Collected data
————————

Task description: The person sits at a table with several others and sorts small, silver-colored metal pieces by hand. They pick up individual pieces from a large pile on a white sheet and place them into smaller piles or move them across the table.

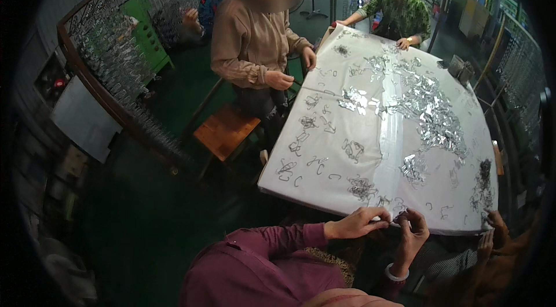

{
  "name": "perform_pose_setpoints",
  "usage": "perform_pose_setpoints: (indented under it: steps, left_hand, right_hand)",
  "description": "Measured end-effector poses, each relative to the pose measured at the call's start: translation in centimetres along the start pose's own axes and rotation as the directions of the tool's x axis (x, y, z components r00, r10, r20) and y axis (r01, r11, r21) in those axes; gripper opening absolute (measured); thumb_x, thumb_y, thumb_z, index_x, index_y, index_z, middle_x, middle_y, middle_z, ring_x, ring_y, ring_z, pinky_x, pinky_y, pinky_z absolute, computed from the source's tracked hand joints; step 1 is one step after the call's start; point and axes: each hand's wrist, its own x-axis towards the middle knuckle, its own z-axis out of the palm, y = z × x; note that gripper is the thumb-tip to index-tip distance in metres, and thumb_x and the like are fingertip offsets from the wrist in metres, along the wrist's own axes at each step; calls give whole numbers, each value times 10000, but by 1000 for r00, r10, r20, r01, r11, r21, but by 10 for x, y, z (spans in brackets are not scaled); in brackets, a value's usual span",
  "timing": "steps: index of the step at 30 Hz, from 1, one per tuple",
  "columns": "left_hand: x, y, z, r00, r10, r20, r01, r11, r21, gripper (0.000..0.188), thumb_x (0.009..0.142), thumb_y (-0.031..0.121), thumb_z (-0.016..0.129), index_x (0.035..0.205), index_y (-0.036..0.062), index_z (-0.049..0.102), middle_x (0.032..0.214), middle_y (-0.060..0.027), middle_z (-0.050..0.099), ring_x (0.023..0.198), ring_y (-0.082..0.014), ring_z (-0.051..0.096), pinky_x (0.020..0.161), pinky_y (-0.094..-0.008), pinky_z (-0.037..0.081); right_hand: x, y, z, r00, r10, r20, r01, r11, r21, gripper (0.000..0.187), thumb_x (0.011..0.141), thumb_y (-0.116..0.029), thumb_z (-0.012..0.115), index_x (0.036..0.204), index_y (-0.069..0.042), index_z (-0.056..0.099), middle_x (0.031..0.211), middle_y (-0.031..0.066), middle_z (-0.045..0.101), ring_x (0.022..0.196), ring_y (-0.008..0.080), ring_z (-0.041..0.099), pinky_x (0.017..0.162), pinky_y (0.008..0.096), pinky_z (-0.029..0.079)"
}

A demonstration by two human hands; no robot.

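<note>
Both hands, left hand (pixel 356 223) and right hand (pixel 412 227), pinch a small metal clip (pixel 397 218) together at the surface's (pixel 370 151) near edge; small clip clusters (pixel 362 187) lie sorted, a large heap (pixel 431 110) remains far right.

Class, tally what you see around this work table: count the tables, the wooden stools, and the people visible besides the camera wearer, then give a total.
White-covered table: 1
Wooden stool: 1
Other people in view: 4 (tan jacket, green patterned shirt, blue patterned sleeve, hands at lower right)
Total: 6
</note>
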Motion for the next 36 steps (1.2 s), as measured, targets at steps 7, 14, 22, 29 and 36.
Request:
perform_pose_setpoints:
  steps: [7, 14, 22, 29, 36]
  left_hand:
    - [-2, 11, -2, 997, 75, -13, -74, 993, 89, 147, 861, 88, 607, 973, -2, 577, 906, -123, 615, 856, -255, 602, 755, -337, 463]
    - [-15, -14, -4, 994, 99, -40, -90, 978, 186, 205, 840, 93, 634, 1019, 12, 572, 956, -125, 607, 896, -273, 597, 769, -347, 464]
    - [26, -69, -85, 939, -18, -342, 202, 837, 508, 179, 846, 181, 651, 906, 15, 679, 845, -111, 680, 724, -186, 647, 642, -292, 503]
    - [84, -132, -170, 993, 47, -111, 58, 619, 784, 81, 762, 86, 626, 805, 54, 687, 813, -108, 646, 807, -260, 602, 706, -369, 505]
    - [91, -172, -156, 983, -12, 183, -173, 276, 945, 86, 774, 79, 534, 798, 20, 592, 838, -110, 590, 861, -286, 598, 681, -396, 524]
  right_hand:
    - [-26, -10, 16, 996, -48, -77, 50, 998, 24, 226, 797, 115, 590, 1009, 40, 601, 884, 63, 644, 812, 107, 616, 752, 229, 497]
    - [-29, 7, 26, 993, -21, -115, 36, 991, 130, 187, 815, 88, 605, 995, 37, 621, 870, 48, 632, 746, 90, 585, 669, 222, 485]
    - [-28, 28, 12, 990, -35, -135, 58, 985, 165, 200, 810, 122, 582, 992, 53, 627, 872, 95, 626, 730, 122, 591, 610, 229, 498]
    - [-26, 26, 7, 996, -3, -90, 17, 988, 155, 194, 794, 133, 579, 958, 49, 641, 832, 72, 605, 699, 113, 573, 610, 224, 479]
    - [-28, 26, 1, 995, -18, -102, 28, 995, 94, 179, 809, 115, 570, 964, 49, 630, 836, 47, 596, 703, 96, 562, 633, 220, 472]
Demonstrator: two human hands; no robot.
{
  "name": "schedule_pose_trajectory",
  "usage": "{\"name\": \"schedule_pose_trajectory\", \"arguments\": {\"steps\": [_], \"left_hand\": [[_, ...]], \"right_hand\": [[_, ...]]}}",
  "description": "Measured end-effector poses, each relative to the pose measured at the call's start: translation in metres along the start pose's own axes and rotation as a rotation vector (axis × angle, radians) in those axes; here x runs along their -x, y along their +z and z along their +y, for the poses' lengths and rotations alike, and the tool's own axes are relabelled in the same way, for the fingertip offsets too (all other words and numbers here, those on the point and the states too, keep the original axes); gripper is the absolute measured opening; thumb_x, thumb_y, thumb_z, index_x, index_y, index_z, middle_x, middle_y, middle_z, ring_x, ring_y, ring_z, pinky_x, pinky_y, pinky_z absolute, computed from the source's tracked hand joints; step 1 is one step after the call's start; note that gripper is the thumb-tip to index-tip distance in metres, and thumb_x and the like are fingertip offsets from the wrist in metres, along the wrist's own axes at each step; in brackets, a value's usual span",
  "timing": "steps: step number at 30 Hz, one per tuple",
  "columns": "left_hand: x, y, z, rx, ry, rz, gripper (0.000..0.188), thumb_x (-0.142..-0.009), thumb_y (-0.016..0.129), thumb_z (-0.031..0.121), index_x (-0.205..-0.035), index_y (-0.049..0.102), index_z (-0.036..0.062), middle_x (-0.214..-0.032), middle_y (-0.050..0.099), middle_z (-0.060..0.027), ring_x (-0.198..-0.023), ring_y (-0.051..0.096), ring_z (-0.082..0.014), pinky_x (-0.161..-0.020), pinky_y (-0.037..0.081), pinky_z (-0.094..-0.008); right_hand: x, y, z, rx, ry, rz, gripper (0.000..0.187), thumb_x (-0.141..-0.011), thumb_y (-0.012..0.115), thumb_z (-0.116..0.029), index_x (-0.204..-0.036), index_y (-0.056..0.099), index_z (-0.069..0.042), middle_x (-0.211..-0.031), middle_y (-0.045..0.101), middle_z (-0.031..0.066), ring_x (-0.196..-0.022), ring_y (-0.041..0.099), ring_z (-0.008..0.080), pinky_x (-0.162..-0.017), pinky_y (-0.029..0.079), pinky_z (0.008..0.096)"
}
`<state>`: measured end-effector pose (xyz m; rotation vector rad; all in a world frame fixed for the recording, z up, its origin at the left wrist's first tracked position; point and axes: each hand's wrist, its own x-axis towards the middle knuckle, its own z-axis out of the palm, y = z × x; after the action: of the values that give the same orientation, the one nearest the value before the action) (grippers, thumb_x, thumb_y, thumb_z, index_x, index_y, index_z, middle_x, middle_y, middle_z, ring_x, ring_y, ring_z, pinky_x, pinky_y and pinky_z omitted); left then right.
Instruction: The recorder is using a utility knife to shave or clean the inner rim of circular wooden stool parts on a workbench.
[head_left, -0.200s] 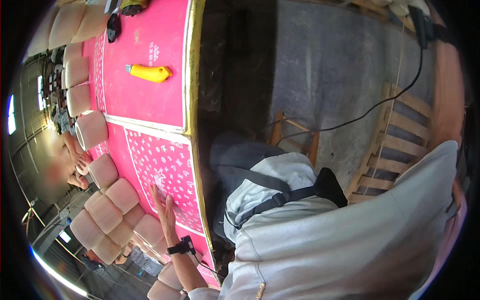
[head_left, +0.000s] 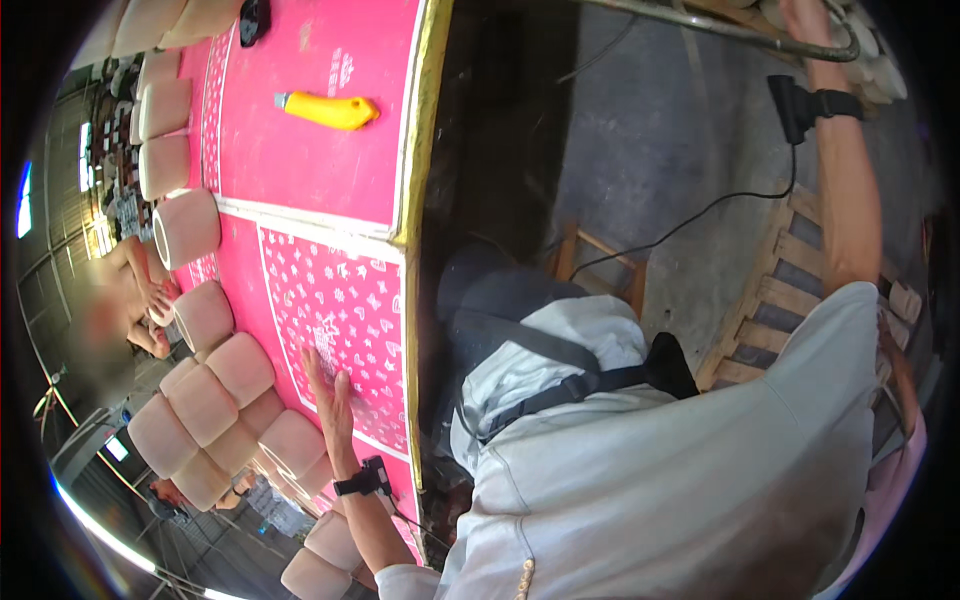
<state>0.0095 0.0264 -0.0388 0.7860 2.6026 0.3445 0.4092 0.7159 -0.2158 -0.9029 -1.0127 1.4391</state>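
My left hand (head_left: 332, 395) is stretched out with its fingers apart, over the pink, white-patterned tabletop (head_left: 360, 290). A black device is strapped on that wrist. Farther up the table lies a yellow utility knife (head_left: 332, 110), its blade end pointing left, away from both hands. My right arm reaches to the far upper right, where my right hand (head_left: 803, 18) is partly cut off by the picture's edge. A curved metal tube (head_left: 740, 38) passes right beside it. The fingers there are hidden, so I cannot make out whether they grip the tube.
Hollow off-white ceramic-looking blocks (head_left: 187, 228) line the table's left side, several stacked. Beyond them is another person (head_left: 145, 290), hands near the blocks. A black object (head_left: 254, 22) lies at the far end. On the floor at right stands a wooden pallet (head_left: 770, 310); a black cable (head_left: 690, 222) hangs from my right wrist.
My right arm has come farther into view, its hand now beside the metal tube, which has also appeared. The left hand stays over the patterned surface. The whole view has shifted slightly.
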Motion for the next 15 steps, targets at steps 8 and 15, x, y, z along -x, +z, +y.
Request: {"name": "schedule_pose_trajectory", "arguments": {"steps": [8, 15], "left_hand": [[0.0, 0.011, -0.031, 0.133, 0.046, 0.004, 0.066, -0.093, 0.058, 0.011, -0.151, 0.028, 0.0021, -0.161, 0.014, -0.0173, -0.15, 0.01, -0.0283, -0.12, 0.012, -0.0392], [0.0, 0.006, -0.033, 0.181, 0.044, 0.002, 0.068, -0.094, 0.06, 0.014, -0.152, 0.027, 0.003, -0.162, 0.011, -0.0158, -0.149, 0.011, -0.0265, -0.12, 0.013, -0.0394]], "right_hand": [[0.084, 0.018, 0.084, 0.091, 0.576, -0.15, 0.049, -0.094, 0.064, -0.032, -0.119, 0.049, 0.007, -0.121, 0.059, 0.0262, -0.115, 0.061, 0.032, -0.099, 0.052, 0.0364], [0.066, 0.021, 0.091, -0.184, 0.576, 0.026, 0.037, -0.097, 0.057, -0.01, -0.124, 0.044, 0.014, -0.131, 0.049, 0.033, -0.122, 0.053, 0.0444, -0.11, 0.044, 0.046]]}}
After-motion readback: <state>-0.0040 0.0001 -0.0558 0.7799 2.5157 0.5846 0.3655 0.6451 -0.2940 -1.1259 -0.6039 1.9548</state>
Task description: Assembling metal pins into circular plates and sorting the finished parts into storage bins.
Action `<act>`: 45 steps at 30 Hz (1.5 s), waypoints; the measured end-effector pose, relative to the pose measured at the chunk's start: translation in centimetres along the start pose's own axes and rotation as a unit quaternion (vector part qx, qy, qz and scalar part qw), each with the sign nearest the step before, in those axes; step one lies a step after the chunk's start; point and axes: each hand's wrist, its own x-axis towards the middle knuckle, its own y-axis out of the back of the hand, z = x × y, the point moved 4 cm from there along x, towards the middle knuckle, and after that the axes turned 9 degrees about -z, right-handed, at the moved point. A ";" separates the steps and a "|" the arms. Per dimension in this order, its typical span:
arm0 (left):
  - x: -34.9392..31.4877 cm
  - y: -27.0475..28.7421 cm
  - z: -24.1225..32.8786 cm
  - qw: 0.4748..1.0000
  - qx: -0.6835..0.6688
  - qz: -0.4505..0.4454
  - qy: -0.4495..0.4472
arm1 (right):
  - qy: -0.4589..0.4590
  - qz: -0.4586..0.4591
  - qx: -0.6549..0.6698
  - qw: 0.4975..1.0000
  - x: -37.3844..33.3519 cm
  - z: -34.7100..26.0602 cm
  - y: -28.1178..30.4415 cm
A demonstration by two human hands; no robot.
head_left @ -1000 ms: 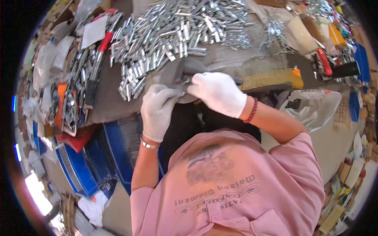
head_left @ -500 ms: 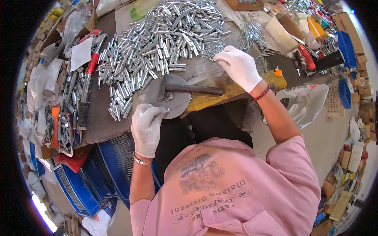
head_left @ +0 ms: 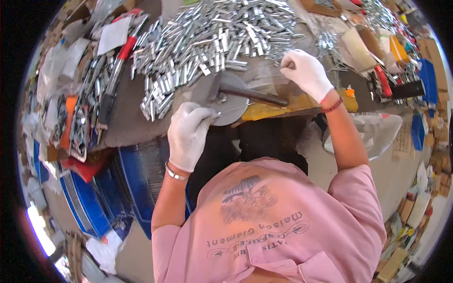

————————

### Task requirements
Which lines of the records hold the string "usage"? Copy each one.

### Answer space
  "usage": "perform_pose_setpoints: (indented under it: steps, left_hand, right_hand)",
  "usage": "{\"name\": \"schedule_pose_trajectory\", \"arguments\": {\"steps\": [_], \"left_hand\": [[_, ...]], \"right_hand\": [[_, ...]]}}",

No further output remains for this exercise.